EXERCISE PROMPT: In the entries that follow, find the line containing "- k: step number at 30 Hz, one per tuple"; from there, copy every line exactly through the line containing "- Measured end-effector".

--- GIVEN DATA ---

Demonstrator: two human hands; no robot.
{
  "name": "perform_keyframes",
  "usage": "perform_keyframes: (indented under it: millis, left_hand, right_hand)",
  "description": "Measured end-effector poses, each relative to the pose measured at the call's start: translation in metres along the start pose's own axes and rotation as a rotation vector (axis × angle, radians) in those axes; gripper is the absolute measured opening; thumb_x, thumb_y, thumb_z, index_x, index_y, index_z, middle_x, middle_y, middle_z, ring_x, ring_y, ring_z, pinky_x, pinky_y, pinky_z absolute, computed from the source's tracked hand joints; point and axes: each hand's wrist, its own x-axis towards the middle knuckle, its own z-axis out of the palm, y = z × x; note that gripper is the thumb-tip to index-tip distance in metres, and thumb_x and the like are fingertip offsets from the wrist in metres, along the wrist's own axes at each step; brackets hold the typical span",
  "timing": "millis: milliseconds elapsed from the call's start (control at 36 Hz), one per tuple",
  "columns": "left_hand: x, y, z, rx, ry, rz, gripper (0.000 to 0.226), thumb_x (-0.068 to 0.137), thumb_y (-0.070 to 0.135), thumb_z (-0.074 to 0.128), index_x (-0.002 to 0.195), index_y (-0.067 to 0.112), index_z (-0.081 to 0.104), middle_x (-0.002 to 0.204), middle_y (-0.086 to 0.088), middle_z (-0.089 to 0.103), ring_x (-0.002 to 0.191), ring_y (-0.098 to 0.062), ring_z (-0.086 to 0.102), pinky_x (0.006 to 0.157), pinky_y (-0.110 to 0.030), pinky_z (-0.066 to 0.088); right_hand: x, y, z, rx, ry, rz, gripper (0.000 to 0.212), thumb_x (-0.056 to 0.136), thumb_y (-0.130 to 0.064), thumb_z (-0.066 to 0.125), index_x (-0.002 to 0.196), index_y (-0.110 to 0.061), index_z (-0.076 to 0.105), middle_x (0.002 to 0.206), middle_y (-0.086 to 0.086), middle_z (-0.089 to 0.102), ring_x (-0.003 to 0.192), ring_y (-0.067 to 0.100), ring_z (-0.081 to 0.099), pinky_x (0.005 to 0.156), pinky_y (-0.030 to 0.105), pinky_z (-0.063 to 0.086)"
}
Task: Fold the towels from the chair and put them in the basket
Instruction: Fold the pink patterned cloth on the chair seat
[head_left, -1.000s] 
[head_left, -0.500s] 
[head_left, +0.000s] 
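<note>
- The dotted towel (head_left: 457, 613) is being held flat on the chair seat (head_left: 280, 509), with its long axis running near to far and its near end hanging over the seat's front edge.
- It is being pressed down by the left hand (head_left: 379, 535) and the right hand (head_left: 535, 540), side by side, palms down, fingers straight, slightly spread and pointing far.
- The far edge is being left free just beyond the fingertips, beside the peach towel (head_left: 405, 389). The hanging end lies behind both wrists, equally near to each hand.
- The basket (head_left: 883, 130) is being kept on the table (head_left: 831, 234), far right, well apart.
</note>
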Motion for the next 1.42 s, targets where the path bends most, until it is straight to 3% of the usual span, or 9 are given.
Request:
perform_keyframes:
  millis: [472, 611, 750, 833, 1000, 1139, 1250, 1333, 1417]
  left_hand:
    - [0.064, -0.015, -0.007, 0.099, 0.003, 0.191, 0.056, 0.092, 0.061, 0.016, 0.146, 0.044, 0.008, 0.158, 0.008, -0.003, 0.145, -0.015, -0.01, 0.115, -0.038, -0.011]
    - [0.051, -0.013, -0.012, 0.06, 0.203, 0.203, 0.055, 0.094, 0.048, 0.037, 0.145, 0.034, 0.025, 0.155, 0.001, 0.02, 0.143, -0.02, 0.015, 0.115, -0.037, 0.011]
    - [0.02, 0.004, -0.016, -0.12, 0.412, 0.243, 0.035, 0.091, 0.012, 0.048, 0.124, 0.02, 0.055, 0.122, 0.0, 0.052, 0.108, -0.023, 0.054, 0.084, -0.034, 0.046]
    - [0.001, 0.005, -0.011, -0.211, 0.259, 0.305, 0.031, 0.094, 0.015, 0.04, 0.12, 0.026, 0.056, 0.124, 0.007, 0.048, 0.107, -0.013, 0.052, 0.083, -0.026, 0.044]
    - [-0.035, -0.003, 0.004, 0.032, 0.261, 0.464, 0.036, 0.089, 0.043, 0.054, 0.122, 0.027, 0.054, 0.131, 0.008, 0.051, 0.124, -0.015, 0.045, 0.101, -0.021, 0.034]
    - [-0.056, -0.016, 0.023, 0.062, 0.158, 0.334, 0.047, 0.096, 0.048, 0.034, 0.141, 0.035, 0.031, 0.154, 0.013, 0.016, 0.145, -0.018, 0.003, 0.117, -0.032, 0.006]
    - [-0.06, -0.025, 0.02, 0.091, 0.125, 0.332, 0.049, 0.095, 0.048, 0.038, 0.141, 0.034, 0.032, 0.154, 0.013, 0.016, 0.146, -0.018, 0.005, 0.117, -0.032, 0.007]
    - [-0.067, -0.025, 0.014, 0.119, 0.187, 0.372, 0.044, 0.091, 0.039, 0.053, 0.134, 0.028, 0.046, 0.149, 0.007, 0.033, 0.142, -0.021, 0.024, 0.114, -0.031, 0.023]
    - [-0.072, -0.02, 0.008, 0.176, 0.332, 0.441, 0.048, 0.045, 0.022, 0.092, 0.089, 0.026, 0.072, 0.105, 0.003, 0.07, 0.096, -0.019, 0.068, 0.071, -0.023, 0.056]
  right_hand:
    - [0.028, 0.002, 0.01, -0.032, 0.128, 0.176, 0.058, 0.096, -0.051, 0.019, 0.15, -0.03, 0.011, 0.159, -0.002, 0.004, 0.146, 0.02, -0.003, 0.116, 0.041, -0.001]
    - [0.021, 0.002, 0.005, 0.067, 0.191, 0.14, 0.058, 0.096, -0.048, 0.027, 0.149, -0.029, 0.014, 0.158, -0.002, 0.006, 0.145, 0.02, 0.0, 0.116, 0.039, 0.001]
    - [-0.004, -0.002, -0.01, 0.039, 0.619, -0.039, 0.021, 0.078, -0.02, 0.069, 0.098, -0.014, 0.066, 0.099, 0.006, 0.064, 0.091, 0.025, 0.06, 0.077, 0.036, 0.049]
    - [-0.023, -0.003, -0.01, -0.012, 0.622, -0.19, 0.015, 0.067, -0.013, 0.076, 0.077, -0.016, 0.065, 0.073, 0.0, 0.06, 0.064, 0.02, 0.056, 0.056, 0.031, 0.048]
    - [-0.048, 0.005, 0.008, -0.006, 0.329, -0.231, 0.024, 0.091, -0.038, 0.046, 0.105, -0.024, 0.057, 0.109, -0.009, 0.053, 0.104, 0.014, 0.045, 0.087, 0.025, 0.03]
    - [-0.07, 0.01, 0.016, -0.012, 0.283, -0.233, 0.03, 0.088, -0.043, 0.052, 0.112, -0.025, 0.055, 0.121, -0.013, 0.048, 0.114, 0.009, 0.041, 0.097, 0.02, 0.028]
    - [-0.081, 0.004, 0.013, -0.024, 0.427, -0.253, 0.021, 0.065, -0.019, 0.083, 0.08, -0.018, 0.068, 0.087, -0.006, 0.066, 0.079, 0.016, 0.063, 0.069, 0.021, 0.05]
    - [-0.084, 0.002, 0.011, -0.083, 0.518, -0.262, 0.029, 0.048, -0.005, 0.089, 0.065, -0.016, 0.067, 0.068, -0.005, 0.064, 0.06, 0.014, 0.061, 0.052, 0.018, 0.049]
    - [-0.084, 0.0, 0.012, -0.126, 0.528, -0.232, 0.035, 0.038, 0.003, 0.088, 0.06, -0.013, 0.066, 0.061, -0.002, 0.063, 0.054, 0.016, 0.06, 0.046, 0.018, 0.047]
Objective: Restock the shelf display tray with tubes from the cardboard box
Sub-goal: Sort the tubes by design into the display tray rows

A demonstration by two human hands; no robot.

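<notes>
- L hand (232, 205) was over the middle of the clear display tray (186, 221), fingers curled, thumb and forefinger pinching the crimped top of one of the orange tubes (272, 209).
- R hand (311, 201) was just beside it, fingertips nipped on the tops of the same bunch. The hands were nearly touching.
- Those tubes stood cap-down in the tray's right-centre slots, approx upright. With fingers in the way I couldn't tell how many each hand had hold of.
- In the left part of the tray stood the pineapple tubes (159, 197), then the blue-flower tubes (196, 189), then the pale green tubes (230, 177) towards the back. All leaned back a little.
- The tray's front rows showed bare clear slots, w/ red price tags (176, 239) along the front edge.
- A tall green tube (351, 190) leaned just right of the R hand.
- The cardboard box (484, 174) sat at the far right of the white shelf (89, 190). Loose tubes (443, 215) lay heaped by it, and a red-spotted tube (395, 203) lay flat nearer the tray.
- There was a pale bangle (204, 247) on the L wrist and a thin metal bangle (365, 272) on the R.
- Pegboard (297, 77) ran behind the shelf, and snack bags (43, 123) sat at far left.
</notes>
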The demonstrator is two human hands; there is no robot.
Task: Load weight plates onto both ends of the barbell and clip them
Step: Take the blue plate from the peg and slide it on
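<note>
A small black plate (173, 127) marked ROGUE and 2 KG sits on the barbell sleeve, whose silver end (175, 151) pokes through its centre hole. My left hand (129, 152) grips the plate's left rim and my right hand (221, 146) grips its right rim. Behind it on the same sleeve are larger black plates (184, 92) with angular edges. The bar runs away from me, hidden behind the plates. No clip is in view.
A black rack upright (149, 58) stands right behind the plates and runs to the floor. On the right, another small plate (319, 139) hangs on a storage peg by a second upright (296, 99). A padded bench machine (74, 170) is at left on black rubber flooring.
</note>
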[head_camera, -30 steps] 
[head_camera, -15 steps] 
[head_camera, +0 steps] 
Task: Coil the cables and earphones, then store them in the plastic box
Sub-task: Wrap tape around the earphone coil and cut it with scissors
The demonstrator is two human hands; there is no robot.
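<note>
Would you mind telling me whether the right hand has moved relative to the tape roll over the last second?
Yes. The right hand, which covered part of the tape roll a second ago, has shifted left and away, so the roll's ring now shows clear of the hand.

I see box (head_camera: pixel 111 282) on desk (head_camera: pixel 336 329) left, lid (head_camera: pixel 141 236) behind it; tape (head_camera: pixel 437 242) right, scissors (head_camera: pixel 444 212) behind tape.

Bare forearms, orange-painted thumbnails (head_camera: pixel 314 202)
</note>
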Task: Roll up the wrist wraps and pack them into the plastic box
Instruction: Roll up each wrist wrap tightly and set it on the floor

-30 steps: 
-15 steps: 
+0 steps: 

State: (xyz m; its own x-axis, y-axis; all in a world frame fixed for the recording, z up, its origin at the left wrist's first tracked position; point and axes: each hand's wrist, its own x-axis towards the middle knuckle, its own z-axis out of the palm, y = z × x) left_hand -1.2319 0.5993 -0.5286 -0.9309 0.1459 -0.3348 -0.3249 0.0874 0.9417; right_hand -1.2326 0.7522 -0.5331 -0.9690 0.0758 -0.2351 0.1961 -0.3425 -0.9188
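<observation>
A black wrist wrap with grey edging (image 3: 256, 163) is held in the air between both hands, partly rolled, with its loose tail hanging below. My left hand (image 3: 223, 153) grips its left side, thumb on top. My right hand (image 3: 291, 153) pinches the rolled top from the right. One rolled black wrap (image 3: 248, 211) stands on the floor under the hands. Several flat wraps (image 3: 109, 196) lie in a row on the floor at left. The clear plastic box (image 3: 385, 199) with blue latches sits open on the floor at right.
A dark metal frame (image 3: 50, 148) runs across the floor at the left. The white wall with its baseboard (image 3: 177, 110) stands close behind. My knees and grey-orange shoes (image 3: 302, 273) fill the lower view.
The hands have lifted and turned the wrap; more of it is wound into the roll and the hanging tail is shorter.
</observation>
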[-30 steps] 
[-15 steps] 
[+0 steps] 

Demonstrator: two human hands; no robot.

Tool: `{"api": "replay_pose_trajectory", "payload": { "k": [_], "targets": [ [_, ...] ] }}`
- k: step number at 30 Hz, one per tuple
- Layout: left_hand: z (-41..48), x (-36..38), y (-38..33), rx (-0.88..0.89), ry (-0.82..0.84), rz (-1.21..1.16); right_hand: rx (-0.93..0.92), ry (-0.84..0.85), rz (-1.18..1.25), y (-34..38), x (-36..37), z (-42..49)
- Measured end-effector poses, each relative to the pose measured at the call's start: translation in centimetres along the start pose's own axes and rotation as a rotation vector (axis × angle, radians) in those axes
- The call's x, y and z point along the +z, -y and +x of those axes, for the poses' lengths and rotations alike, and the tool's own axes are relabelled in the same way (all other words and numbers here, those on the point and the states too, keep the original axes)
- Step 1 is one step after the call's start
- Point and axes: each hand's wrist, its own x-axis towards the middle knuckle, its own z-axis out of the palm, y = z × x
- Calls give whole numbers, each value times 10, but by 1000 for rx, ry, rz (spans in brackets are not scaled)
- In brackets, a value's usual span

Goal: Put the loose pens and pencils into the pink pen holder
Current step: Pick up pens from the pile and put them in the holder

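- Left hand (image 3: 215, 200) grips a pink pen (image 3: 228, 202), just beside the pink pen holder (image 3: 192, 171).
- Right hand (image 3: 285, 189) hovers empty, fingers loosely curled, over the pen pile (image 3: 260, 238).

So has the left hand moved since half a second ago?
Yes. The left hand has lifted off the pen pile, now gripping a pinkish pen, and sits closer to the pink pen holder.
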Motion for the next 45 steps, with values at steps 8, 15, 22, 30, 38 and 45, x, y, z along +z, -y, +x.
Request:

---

RESPONSE BOX:
- k: step number at 30 Hz, one per tuple
- Layout: left_hand: z (-41..48), x (-36..38), y (-38..33), rx (-0.88..0.89), ry (-0.82..0.84), rz (-1.21..1.16); right_hand: rx (-0.93..0.92), ry (-0.84..0.85), rz (-1.18..1.25), y (-34..38), x (-36..37), z (-42..49)
- Measured end-effector poses, each relative to the pose measured at the call's start: translation in centimetres along the start pose's own axes and rotation as a rotation vector (axis × angle, radians) in those axes

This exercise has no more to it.